### REQUIREMENT
Return all lines of the records that contain the word "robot".

+ + + + + + +

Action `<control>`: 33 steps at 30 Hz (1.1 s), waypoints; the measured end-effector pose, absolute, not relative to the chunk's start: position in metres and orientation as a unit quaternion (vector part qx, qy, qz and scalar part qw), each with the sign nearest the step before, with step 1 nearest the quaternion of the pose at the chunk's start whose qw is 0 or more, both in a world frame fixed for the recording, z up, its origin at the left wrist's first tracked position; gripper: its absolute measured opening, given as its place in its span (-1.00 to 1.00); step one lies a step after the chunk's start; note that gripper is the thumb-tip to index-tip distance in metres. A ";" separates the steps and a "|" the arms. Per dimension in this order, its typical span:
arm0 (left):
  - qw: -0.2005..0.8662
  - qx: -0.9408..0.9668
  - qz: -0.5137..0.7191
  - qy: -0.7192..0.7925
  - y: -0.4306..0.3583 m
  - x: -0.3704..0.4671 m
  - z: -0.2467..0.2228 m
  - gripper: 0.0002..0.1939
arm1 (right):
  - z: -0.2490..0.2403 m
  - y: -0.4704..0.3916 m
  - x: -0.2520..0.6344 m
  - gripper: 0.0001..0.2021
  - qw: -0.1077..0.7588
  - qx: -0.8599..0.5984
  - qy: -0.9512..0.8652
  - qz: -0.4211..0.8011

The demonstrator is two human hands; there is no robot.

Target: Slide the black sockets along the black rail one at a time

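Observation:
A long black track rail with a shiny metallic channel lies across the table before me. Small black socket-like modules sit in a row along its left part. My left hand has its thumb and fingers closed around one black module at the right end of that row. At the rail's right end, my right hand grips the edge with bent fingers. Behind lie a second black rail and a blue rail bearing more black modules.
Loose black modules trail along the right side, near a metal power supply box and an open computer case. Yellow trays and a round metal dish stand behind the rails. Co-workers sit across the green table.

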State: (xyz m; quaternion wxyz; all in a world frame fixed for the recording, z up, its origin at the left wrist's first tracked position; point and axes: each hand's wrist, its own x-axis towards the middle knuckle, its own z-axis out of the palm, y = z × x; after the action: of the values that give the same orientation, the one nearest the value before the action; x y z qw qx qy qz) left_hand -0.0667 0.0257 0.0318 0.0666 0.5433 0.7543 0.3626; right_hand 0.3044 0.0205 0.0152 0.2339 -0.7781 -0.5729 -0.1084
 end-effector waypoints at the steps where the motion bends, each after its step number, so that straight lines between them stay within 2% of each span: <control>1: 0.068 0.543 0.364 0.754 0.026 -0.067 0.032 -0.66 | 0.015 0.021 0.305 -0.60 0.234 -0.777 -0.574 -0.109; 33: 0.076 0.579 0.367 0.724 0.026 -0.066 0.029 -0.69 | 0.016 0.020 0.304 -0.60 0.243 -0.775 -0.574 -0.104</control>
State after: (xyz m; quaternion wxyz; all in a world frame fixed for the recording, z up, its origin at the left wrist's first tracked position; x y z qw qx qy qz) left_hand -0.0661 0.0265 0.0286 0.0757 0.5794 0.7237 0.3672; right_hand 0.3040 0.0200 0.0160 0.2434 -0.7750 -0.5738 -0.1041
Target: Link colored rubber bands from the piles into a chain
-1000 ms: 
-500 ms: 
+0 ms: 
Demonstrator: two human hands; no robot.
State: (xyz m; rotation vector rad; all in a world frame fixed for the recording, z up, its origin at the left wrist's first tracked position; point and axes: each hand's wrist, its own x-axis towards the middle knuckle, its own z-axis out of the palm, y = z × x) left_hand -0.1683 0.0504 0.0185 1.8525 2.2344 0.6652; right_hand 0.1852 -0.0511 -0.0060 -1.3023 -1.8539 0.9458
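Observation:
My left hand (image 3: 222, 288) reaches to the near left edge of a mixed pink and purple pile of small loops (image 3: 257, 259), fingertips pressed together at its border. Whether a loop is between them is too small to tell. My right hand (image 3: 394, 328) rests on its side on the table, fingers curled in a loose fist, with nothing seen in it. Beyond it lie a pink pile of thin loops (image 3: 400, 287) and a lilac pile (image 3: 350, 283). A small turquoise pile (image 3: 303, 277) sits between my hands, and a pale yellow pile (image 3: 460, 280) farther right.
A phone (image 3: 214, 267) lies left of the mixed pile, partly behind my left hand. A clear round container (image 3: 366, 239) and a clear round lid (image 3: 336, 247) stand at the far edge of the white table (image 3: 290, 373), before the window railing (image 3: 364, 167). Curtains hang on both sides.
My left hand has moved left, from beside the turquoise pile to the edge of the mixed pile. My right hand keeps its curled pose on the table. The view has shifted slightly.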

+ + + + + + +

### SOLUTION
The demonstrator is two human hands; there is no robot.
Demonstrator: two human hands; no robot.

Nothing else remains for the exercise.